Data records
══════════

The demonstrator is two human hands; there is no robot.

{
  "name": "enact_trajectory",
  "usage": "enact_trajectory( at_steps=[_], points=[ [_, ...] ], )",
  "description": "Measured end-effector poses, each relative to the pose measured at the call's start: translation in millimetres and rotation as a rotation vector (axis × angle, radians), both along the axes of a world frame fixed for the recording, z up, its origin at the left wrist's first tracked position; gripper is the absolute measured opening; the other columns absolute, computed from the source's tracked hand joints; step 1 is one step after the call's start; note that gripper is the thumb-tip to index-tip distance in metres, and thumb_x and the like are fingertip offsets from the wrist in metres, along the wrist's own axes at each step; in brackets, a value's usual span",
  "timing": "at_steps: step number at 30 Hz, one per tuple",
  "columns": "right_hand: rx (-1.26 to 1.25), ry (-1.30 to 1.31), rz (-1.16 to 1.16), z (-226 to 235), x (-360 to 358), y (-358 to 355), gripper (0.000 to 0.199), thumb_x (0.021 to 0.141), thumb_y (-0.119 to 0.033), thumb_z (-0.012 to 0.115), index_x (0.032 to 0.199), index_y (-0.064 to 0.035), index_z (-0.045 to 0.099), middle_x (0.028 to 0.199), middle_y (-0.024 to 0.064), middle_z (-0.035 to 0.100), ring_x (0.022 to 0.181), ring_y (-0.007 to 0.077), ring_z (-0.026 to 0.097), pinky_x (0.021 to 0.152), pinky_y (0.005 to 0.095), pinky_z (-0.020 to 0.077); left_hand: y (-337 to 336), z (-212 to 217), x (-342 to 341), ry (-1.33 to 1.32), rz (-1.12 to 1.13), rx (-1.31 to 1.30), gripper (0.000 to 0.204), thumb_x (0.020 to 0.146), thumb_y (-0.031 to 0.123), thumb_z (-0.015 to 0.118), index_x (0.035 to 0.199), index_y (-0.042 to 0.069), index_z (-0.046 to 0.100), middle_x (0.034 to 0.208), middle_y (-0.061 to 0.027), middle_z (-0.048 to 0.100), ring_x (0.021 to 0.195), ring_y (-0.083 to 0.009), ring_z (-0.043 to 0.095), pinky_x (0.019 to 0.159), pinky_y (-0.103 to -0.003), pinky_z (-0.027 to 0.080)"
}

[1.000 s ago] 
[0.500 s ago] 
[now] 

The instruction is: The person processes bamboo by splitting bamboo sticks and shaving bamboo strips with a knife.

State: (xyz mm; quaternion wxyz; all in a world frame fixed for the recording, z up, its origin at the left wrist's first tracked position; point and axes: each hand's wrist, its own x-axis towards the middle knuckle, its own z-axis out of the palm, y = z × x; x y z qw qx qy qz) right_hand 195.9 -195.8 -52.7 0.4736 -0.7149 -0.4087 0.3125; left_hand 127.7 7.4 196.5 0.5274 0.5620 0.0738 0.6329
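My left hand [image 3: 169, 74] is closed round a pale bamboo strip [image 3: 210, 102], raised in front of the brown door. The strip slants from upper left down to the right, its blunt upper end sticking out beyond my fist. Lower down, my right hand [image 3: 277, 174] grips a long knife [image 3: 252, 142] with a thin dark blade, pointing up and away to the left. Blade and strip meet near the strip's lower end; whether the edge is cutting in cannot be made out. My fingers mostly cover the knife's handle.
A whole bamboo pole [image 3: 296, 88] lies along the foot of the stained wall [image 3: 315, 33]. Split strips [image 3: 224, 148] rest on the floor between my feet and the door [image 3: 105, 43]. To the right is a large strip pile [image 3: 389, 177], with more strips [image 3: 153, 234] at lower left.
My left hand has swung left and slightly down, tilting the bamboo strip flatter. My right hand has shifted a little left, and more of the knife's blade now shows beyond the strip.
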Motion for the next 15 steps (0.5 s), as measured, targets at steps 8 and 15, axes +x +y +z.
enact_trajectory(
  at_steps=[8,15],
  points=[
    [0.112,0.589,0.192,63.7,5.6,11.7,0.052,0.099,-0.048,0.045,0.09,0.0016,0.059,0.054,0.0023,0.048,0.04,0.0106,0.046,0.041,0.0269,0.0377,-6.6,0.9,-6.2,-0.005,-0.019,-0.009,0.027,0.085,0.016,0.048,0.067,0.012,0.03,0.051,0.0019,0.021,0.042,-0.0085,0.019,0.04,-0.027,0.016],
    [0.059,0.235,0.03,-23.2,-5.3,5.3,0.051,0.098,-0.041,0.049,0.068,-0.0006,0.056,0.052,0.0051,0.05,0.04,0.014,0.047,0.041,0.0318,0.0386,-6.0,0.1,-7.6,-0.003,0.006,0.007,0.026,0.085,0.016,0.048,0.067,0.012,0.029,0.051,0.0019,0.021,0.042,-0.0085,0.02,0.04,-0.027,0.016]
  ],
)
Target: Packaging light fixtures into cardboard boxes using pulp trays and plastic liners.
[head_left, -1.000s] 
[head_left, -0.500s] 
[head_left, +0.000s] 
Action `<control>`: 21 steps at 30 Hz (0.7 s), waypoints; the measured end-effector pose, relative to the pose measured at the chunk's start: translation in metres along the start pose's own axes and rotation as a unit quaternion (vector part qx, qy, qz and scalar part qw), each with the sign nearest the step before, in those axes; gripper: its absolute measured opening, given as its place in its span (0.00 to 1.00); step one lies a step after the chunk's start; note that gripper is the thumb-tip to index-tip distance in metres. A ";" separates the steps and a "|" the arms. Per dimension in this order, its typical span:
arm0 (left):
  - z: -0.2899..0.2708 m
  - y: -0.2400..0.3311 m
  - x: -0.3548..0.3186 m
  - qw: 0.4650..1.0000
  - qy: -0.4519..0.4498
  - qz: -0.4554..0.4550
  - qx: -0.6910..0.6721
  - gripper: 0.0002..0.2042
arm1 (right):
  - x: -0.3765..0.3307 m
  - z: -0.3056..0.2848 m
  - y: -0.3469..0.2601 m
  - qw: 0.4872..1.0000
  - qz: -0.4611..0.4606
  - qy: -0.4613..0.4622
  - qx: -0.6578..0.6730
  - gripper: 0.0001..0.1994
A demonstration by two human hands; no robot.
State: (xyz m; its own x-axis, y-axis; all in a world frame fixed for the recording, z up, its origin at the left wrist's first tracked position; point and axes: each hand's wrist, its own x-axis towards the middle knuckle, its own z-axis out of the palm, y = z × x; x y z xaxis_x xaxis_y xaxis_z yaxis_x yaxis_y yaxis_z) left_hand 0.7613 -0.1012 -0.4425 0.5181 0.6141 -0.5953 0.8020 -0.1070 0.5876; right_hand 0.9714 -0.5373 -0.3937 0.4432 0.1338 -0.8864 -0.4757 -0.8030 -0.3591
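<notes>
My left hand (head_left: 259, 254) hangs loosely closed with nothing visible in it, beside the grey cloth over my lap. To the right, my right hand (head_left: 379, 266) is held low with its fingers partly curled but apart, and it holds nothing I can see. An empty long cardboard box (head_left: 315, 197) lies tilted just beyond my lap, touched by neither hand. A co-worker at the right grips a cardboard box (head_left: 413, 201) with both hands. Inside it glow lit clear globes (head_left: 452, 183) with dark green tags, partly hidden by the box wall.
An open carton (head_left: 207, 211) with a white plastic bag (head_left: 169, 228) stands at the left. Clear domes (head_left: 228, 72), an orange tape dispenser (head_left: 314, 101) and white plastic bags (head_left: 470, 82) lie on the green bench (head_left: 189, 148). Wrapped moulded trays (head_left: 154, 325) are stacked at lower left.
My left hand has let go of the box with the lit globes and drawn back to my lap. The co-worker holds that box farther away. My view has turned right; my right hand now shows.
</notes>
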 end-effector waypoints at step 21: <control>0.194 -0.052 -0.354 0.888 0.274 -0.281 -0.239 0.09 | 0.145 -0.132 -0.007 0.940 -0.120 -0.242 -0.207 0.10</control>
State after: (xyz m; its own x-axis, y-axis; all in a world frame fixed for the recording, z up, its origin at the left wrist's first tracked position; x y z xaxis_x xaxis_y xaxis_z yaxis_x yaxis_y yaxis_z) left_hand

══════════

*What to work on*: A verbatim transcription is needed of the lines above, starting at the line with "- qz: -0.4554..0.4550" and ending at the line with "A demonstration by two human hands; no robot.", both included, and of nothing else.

*The answer*:
  - qz: -0.4554..0.4550
  - qx: -0.6910..0.6721
  - gripper: 0.0002..0.2042
arm1 (right):
  - x: -0.3765..0.3307 m
  - z: -0.3056..0.2848 m
  - y: -0.3469..0.2601 m
  - qw: 0.4872..1.0000
  - qz: -0.4611..0.4606
  - qy: -0.4613..0.4622
  - qx: -0.6578..0.6730
  - gripper: 0.0001..0.1994
A demonstration by two human hands; no robot.

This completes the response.